Young People Reject Passive Role
The report documents conversations with UK teens who reject a passive relationship with emerging technology. Rather than asking whether AI will arrive, young people focus on more fundamental questions: How should society use these technologies? Who gets to decide? What values should guide AI’s development?
Teens demonstrated sophisticated understanding of both AI’s opportunities and risks. They use the technology to learn, create, and solve problems while maintaining clear awareness of misinformation, manipulated content, and declining trust in online information. These conversations revealed a generation unwilling to be protected from the future, but eager to actively shape it.
Democracy and Trust at Stake
The report frames AI governance as fundamentally a question of democracy, accountability, and trust. As AI shapes public debate and influences political narratives, decisions about its design and use carry profound implications for democratic societies.

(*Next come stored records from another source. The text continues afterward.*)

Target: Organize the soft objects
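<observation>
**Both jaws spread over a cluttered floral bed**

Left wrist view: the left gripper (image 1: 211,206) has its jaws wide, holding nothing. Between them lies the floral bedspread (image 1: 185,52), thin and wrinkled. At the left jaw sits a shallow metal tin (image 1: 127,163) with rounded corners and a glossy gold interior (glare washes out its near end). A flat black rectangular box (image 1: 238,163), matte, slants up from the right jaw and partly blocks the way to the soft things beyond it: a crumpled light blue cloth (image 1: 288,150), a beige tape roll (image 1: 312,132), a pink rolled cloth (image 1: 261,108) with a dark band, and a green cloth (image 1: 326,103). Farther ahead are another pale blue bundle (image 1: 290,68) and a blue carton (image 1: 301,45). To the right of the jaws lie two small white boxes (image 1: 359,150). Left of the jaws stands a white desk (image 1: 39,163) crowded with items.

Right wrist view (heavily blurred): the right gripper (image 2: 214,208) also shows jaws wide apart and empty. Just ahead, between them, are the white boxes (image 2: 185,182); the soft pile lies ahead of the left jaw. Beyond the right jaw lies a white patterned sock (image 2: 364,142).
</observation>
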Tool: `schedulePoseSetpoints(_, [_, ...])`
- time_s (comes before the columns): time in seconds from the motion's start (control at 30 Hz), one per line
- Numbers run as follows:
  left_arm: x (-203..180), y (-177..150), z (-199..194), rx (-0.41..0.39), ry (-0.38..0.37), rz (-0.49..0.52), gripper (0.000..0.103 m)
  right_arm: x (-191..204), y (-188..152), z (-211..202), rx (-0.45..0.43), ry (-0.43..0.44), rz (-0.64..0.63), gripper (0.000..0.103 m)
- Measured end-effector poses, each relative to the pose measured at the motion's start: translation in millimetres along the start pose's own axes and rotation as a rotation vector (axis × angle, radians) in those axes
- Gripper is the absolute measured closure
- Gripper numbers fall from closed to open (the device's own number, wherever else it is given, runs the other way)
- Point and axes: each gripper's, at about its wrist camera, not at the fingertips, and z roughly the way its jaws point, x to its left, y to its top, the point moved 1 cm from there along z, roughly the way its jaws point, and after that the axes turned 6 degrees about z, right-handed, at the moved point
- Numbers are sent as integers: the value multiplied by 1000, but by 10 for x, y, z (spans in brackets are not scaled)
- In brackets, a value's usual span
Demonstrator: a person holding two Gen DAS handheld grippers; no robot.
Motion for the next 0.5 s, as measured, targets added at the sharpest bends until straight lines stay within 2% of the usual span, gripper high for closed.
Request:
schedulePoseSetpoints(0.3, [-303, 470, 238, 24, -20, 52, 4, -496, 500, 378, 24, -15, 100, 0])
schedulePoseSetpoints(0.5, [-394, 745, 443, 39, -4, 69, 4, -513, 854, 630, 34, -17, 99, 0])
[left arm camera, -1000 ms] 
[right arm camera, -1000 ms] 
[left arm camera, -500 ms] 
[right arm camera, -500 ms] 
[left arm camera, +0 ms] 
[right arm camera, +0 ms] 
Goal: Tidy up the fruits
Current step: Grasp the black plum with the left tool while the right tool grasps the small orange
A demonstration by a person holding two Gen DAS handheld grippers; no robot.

My Life My Say CEO Dan Lawes emphasized that young people want involvement not because they believe they have all the answers, but because they recognize the stakes. The decisions society makes today about AI, digital platforms, and information systems will affect their lives throughout their futures. They want to help answer defining questions: which safeguards should exist, what values guide AI development, and how should technology serve society.
The Challenge for Institutions
The report demonstrates that young people possess both the maturity and willingness to engage in AI governance. The challenge now rests with institutions, policymakers, and technology companies to recognize young people as stakeholders rather than merely end users. Involving the next generation in shaping technology’s future strengthens public trust and democracy itself.
As Google puts it:
Throughout our events, young people spoke with remarkable thoughtfulness about both the opportunities and the risks that emerging technologies present. They are already using AI to learn, create and solve problems, while also demonstrating a clear awareness of the challenges posed by misinformation, manipulated content and declining trust in online information.